Not only was our bungalow over the water, it was just about in it, on a 30-degree angle. Sitting on the sloping bed, we found the sheets were dirty, as were the towels in the ant-infested bathroom.
- Ann Wills
My partner and I were travelling from Nepal into India when we arrived at a small border town named Raxoul in Northern Patan.
We were desperate for Indian currency to pay for food, accommodation and train tickets to Calcutta. Unfortunately, the only ATM in town was broken and the two banks that were open wouldn't change either US dollars or traveller's cheques. Luckily, we found a rickshaw driver who was able to hook us up with a black-market currency dealer so we could change our last US$50 into rupees.
We allowed our new friend to check us into the Hotel Havalli.
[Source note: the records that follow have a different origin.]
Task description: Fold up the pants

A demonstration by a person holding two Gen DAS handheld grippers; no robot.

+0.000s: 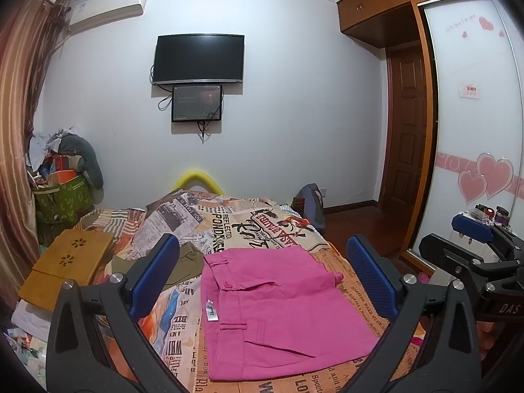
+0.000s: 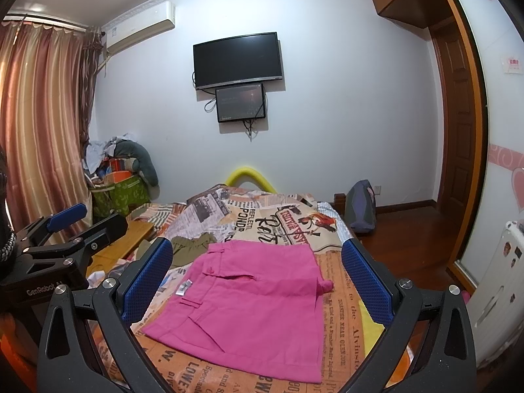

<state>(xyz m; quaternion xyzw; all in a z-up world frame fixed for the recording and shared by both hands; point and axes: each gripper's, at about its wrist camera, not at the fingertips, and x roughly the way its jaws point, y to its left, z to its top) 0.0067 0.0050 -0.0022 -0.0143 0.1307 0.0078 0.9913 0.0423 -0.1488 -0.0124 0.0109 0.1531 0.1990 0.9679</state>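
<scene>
Pink pants (image 1: pixel 278 308) lie folded into a compact rectangle on the newspaper-print bedspread (image 1: pixel 249 222), waistband to the left with a white label showing. They also show in the right wrist view (image 2: pixel 252 308). My left gripper (image 1: pixel 262 275) hovers above them, open and empty, blue pads wide apart. My right gripper (image 2: pixel 257 273) is also open and empty above the pants. Each gripper appears at the edge of the other's view: the right one (image 1: pixel 471 229), the left one (image 2: pixel 68 216).
An olive garment (image 1: pixel 186 258) lies left of the pants. A wooden lap tray (image 1: pixel 65 265) sits at the bed's left edge. A green basket of clutter (image 1: pixel 62 196) stands by the curtain. A bag (image 2: pixel 362 206) and wardrobe (image 1: pixel 471 114) are at the right.
</scene>
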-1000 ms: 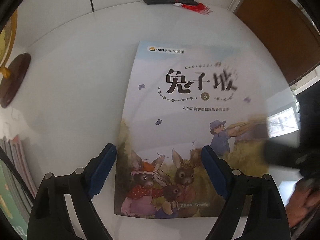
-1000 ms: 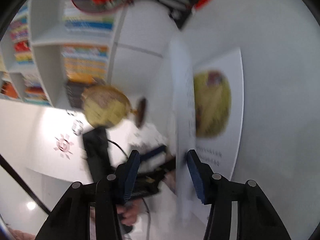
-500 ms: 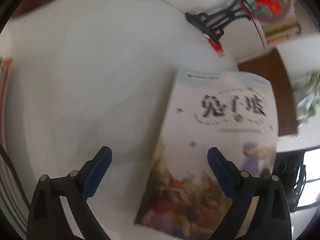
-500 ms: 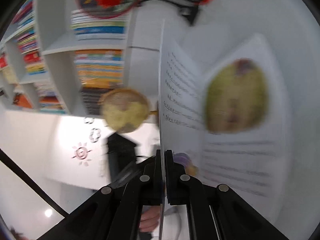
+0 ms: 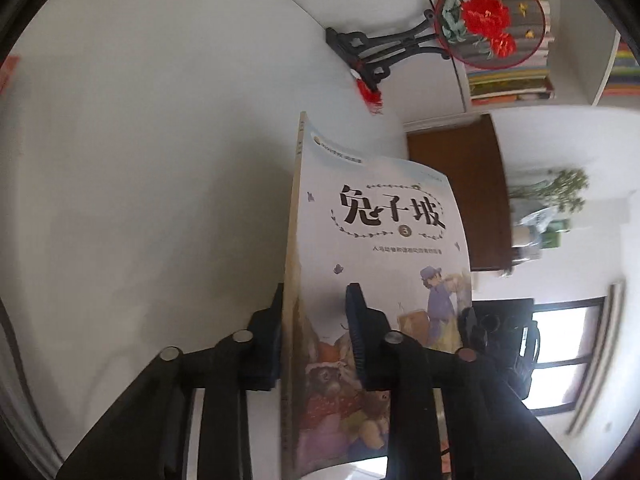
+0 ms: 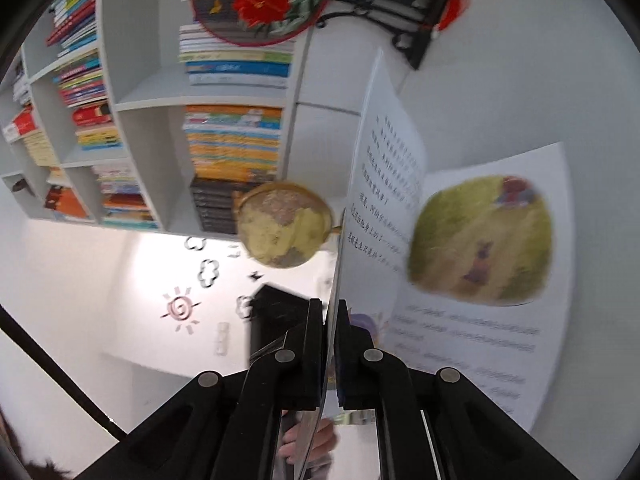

Our room was like a Thai prison cell, the toilet was little more than an open sewer with no running water, there was a huge hole in the wall which seemed to provide a convenient entry for rodents and mosquitoes and the mattress looked as though it had been home to a corpse or two.
We would have loved to check out, but due to our financial situation we were faced with an evening sleeping on the streets, so we opted for an uncomfortable night with the rats and mosquitoes. We dined on Coke and chips and both woke with bites on our faces that didn't leave for days.
- Simon Walker
I had a three-day workshop in a five-star hotel in Sri Lanka, famous for its luxurious rooms situated amongst the green vines and trees, built in the rocks of a hill, and the balcony and bathroom opened on to the jungle.
I was in the bathroom when suddenly I heard a breathing sound, or was it a soft "hisssss"? I looked around and when my eyes reached the bathtub I was thunderstruck. A hump-nosed viper was trying to slither up the tub and was slipping down.
I slowly walked out and called reception. Immediately a few waiters came in and after about 20 minutes, it slithered into a bag.
I was offered another room but I did not want to move. In this one I had been lucky enough to see my room-mate. What if the new room had some other room-mates, invisible till I felt them on my body?
And the winner is...
Audrey Leybourne of Northcote has won a night of luxury at The Westin Auckland Lighter Quay Hotel for sending in the best story of an accommodation nightmare.
Audrey's winning entry, judged by Herald features editor Michele Crawshaw, told of a family holiday in Syria at a hotel where the phone on the wall rang mysteriously all night and in the morning they were charged for the calls.
Her prize will include overnight accommodation for two in a deluxe room, two cocktails in the Office Bar, dinner in Q restaurant (to the value of $150), breakfast and valet parking.